**Activity**:
Without the pictures, can you quote each line below exactly?

● ● ● ● ● ● ●

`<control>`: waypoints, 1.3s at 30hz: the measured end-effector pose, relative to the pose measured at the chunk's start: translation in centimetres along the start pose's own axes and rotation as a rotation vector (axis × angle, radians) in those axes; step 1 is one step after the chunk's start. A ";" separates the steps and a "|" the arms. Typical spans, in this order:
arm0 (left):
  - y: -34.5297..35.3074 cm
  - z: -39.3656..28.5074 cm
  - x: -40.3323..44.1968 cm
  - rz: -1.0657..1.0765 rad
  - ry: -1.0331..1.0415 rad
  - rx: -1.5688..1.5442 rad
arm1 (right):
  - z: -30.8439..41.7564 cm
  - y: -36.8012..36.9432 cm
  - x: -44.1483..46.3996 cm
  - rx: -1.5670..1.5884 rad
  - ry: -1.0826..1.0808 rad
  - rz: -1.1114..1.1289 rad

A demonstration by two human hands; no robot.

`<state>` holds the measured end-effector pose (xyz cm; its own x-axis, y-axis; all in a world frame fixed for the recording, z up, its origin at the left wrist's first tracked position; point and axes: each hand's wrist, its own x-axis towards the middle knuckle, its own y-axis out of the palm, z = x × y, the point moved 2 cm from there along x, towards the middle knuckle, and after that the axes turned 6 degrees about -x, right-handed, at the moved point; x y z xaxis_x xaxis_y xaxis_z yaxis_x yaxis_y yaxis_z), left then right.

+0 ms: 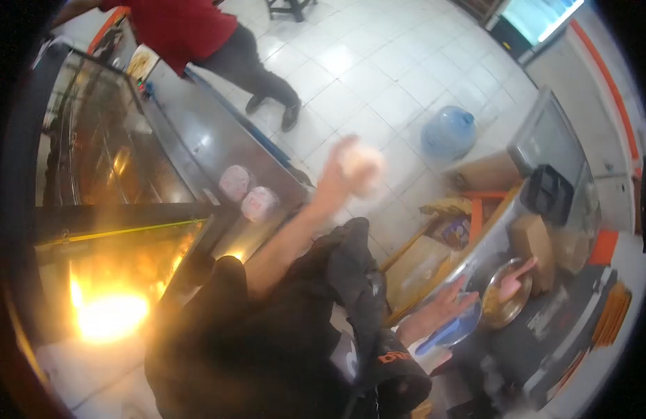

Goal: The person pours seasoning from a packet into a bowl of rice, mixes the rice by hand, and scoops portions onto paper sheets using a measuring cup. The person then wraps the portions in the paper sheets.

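My left hand [339, 172] is raised over the floor, its fingers wrapped round a pale, roundish paper-wrapped package [363, 170]; motion blurs both. Two similar printed paper-wrapped packages, a nearer one [260, 204] and a farther one [235, 183], sit side by side on the metal counter [197, 136] to the left. On the right, my right hand [442, 307] has its fingers stretched out and holds nothing I can see. Just beside it is a blue bowl [464, 322] with a blue utensil. Past that, a metal bowl [506, 314] holds yellowish food and a pink utensil [517, 278].
A glass cabinet [113, 140] and a bright glowing light [113, 314] are on my left. A person in a red shirt [180, 31] leans at the counter's far end. A blue water jug [449, 133] stands on the tiled floor [379, 77]. A black container [548, 192] lies at right.
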<state>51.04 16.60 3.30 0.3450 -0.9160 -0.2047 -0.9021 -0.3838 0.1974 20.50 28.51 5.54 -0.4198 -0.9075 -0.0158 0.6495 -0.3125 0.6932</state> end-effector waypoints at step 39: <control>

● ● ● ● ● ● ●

**Answer for this exercise**:
`<control>`: waypoints, 1.3s at 30hz: the measured end-effector pose, relative to the pose measured at the chunk's start: translation in centimetres along the start pose's own axes and rotation as a rotation vector (axis × angle, radians) in those axes; step 1 is one step after the chunk's start. A ";" separates the steps and a "|" the arms. Typical spans, in this order:
arm0 (left):
  - y: -34.5297..35.3074 cm
  - z: -39.3656..28.5074 cm
  - x: -40.3323..44.1968 cm
  - rz: -1.0657..1.0765 rad
  - ry: -1.0331..1.0415 rad
  - rx: -1.5688..1.5442 rad
arm1 (right):
  - z: -30.8439..41.7564 cm
  - y: -36.8012..36.9432 cm
  - x: -44.1483..46.3996 cm
  - rx: -1.5670..1.5884 rad
  - ry: -1.0826..1.0808 rad
  - rz: -1.1114..1.1289 rad

A demonstration by two human hands; no robot.

`<state>` holds the measured end-effector pose (xyz cm; its own x-axis, y-axis; all in a world frame fixed for the recording, z up, its origin at the left wrist's first tracked position; point and axes: each hand's wrist, its own x-axis towards the middle knuckle, its own y-axis out of the palm, z = x × y, the point moved 2 cm from there along x, towards the middle knuckle, and after that the axes turned 6 degrees about -x, right-handed, at the moved point; x y z xaxis_x xaxis_y xaxis_z yaxis_x yaxis_y yaxis_z), left then right.

+0 ms: 

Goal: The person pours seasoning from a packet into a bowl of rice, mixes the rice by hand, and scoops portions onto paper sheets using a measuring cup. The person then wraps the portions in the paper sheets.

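My left hand [339, 172] is raised over the floor, its fingers wrapped round a pale, roundish paper-wrapped package [363, 170]; motion blurs both. Two similar printed paper-wrapped packages, a nearer one [260, 204] and a farther one [235, 183], sit side by side on the metal counter [197, 136] to the left. On the right, my right hand [442, 307] has its fingers stretched out and holds nothing I can see. Just beside it is a blue bowl [464, 322] with a blue utensil. Past that, a metal bowl [506, 314] holds yellowish food and a pink utensil [517, 278].
A glass cabinet [113, 140] and a bright glowing light [113, 314] are on my left. A person in a red shirt [180, 31] leans at the counter's far end. A blue water jug [449, 133] stands on the tiled floor [379, 77]. A black container [548, 192] lies at right.
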<state>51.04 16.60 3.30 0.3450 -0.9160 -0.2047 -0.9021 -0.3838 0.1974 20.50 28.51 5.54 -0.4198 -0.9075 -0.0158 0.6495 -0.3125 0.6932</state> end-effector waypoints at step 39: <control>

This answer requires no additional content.